[What needs to be done]:
Within the entries below, please return exactly the lines from the one with "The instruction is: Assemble" through the one with "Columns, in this", leaving out any pictures.

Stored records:
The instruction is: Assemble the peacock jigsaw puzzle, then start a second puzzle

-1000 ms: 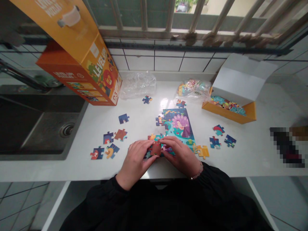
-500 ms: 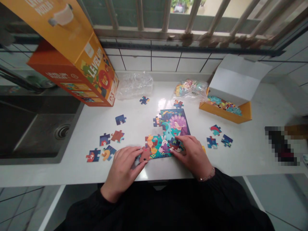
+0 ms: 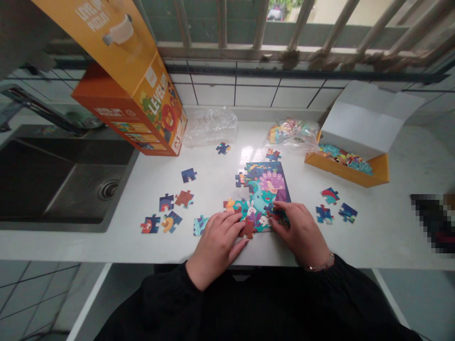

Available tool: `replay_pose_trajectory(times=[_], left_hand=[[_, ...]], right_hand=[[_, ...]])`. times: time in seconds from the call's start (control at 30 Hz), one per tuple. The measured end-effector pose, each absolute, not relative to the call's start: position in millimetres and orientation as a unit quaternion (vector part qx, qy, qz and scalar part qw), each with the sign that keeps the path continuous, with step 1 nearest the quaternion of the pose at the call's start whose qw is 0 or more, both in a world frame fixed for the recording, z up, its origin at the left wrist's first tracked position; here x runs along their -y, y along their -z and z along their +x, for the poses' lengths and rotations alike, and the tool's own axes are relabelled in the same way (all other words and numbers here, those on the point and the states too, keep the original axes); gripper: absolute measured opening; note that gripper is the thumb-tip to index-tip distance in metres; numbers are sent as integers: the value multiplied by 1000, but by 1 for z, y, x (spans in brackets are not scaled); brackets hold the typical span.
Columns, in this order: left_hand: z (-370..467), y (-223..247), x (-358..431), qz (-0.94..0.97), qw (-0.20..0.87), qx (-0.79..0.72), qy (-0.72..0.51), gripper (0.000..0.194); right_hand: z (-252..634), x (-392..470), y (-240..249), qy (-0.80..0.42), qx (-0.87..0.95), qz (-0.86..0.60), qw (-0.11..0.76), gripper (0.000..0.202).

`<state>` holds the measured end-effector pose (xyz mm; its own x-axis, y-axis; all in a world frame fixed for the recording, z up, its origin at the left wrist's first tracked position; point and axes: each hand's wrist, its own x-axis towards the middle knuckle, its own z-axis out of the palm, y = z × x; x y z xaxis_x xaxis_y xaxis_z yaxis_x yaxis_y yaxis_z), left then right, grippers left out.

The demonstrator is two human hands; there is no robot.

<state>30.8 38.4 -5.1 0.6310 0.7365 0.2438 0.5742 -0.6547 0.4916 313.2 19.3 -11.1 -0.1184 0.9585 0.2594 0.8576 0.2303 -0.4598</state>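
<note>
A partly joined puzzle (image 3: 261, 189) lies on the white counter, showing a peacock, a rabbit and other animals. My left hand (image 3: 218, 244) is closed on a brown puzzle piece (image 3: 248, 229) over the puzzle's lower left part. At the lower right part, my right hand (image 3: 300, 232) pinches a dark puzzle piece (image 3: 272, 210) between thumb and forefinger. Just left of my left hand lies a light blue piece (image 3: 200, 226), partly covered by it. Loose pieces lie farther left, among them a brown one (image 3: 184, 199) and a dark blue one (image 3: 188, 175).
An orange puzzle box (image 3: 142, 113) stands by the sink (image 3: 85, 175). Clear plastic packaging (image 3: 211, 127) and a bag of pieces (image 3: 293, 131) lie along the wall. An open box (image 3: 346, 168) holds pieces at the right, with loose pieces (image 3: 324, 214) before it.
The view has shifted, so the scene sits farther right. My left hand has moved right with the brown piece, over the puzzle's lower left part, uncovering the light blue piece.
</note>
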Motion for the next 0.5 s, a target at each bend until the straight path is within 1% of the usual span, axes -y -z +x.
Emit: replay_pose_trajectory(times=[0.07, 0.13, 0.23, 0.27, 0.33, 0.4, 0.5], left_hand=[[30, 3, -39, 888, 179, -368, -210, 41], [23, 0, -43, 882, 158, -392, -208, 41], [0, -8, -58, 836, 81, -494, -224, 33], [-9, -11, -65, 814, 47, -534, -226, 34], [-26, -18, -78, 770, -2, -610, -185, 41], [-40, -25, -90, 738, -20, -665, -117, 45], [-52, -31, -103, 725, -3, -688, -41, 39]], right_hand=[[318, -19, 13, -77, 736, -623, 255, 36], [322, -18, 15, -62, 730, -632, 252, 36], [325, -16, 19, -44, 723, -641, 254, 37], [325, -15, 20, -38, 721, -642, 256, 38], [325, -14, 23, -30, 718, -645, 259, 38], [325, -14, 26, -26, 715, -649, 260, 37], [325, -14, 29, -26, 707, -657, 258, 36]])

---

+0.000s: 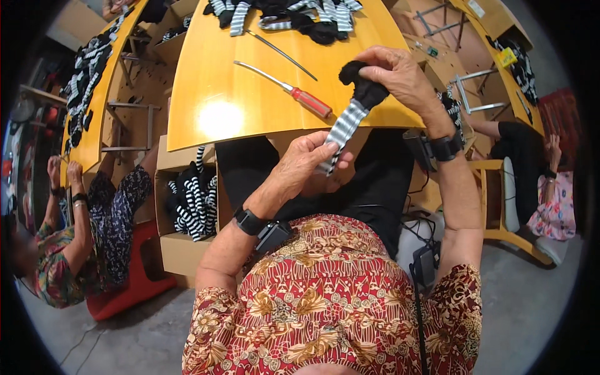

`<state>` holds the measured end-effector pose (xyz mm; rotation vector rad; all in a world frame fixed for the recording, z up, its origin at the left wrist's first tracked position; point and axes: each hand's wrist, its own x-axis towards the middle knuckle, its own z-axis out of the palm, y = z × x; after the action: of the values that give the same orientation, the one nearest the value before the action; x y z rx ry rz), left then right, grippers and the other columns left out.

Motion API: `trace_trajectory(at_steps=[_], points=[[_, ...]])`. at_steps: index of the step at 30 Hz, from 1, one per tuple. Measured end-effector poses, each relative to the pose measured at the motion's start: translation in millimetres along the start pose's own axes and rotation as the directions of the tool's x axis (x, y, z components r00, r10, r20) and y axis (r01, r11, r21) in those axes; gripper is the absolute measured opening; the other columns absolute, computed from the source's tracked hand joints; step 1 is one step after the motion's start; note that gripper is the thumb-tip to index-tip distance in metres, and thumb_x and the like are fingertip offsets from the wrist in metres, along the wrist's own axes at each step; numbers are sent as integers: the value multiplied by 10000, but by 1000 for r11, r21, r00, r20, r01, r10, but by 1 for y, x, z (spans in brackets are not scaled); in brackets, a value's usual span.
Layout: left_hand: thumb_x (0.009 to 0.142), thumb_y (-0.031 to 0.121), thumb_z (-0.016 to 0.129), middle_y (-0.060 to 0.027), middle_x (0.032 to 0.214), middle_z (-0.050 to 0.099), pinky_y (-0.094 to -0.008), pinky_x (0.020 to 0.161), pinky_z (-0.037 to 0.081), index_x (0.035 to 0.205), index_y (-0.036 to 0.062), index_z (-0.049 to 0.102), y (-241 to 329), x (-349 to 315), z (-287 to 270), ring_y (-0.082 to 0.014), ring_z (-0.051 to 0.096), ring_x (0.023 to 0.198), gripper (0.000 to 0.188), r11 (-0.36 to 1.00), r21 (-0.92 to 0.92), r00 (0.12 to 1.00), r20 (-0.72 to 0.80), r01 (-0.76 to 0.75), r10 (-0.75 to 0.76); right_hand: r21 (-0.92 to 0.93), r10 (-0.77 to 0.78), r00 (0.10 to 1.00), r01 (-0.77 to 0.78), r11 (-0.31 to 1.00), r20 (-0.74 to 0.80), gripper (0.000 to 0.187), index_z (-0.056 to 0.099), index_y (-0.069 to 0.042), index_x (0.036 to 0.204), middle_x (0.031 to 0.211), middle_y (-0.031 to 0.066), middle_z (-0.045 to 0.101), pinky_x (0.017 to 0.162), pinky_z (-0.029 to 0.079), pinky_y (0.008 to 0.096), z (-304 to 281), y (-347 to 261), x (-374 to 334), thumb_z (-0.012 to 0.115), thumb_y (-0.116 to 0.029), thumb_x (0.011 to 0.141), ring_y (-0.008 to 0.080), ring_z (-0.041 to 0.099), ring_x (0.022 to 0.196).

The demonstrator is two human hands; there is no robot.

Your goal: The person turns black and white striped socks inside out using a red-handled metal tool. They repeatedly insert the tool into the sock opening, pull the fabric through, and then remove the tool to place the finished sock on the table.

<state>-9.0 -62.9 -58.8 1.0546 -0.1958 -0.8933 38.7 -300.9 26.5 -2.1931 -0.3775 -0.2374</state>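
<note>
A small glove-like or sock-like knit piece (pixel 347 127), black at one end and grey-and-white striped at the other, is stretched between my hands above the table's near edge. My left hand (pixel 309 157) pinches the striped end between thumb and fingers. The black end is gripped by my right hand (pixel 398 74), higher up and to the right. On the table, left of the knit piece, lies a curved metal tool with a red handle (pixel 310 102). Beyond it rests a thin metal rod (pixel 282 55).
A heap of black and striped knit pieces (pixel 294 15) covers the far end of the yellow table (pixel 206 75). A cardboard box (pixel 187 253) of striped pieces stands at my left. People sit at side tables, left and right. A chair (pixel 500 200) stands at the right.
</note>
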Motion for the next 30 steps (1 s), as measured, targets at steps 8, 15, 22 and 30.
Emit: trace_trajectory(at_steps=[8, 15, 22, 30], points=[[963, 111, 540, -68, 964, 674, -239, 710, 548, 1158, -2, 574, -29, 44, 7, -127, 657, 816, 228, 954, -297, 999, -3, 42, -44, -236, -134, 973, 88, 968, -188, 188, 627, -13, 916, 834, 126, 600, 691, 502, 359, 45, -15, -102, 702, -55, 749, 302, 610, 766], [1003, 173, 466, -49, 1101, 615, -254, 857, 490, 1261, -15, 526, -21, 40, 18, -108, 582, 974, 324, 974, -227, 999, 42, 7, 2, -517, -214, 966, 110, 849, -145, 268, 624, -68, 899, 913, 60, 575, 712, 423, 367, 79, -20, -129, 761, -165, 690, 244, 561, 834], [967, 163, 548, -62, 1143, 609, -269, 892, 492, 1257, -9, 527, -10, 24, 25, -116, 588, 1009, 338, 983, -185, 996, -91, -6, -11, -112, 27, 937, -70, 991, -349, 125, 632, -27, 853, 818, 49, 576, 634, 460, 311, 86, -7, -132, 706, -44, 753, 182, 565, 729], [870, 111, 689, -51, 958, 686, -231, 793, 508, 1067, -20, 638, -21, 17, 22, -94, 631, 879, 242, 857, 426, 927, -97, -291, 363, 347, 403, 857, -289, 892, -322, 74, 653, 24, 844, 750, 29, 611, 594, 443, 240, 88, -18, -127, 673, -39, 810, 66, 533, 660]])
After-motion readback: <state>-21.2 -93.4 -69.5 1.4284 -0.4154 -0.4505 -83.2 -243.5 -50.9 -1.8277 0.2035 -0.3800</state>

[Solution]:
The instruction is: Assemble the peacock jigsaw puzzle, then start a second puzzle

-1000 ms: 
-500 ms: 
+0 ms: 

Available tool: `replay_pose_trajectory(times=[_], left_hand=[[_, ...]], right_hand=[[_, ...]])`. times: time in seconds from the call's start (control at 30 Hz), one per tuple. The measured end-effector pose, each absolute, not relative to the call's start: position in millimetres and orientation as a unit quaternion (vector part qx, qy, qz and scalar part qw), each with the sign that keeps the path continuous, with step 1 nearest the quaternion of the pose at the call's start whose qw is 0 or more, both in a world frame fixed for the recording, z up, its origin at the left wrist's first tracked position; here x runs along their -y, y along their -z and z along their +x, for the poses' lengths and rotations alike, and the tool's own axes are relabelled in the same way (all other words and numbers here, those on the point and the states too, keep the original axes); gripper: absolute measured opening; note that gripper is the thumb-tip to index-tip distance in metres; numbers are sent as integers: the value multiplied by 1000, but by 1 for z, y, x (spans in brackets are not scaled); brackets hold the typical span.
Columns, in this order: left_hand: z (-370..467), y (-223..247), x (-358..431), qz (-0.94..0.97), qw (-0.20..0.87), qx (-0.79..0.72), qy (-0.72..0.51), gripper (0.000..0.194); right_hand: z (-252..634), x (-392..470), y (-240..249), qy (-0.80..0.42), qx (-0.87..0.95), qz (-0.86..0.60), qw (-0.11..0.76), gripper (0.000..0.202).

Nothing else remains for this exercise.